INSTRUCTIONS FOR THE TASK: From top to bottom, reproduce the listing without a single change.

PROVIDED DATA:

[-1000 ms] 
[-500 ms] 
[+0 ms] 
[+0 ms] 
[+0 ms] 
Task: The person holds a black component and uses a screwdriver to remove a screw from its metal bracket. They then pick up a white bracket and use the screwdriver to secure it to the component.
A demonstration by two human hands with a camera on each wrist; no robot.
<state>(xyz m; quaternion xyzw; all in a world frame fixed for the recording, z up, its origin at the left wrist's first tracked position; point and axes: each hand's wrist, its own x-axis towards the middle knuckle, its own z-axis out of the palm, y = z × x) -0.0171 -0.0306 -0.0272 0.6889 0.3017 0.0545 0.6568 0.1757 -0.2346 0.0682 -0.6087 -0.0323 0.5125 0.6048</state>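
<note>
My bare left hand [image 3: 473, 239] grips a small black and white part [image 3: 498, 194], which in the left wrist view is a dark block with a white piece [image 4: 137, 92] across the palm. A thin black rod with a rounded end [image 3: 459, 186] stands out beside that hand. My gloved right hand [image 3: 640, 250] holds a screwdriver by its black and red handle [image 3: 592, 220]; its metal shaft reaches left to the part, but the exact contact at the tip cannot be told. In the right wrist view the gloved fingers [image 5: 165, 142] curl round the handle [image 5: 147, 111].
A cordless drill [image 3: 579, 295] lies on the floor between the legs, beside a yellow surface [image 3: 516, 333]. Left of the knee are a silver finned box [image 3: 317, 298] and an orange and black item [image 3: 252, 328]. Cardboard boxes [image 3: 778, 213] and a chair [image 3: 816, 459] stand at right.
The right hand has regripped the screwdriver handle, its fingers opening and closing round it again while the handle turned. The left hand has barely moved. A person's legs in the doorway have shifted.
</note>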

ANSWER FOR THE TASK:
[-1000 ms] 
[-500 ms] 
[+0 ms] 
[+0 ms] 
[+0 ms] 
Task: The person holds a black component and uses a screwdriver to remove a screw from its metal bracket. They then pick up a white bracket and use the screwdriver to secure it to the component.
A demonstration by two human hands with a camera on each wrist; no robot.
<state>(xyz m; quaternion xyzw; all in a world frame fixed for the recording, z up, its origin at the left wrist's first tracked position; point and axes: each hand's wrist, its own x-axis towards the middle knuckle, its own z-axis out of the palm, y = z × x) -0.0171 -0.0306 -0.0272 0.6889 0.3017 0.0545 0.6568 0.1757 -0.2346 0.0682 -0.6087 -0.0323 0.5125 0.6048</state>
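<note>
My bare left hand [image 3: 473, 239] grips a small black and white part [image 3: 498, 194], which in the left wrist view is a dark block with a white piece [image 4: 137, 92] across the palm. A thin black rod with a rounded end [image 3: 459, 186] stands out beside that hand. My gloved right hand [image 3: 640, 250] holds a screwdriver by its black and red handle [image 3: 592, 220]; its metal shaft reaches left to the part, but the exact contact at the tip cannot be told. In the right wrist view the gloved fingers [image 5: 165, 142] curl round the handle [image 5: 147, 111].
A cordless drill [image 3: 579, 295] lies on the floor between the legs, beside a yellow surface [image 3: 516, 333]. Left of the knee are a silver finned box [image 3: 317, 298] and an orange and black item [image 3: 252, 328]. Cardboard boxes [image 3: 778, 213] and a chair [image 3: 816, 459] stand at right.
The right hand has regripped the screwdriver handle, its fingers opening and closing round it again while the handle turned. The left hand has barely moved. A person's legs in the doorway have shifted.
</note>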

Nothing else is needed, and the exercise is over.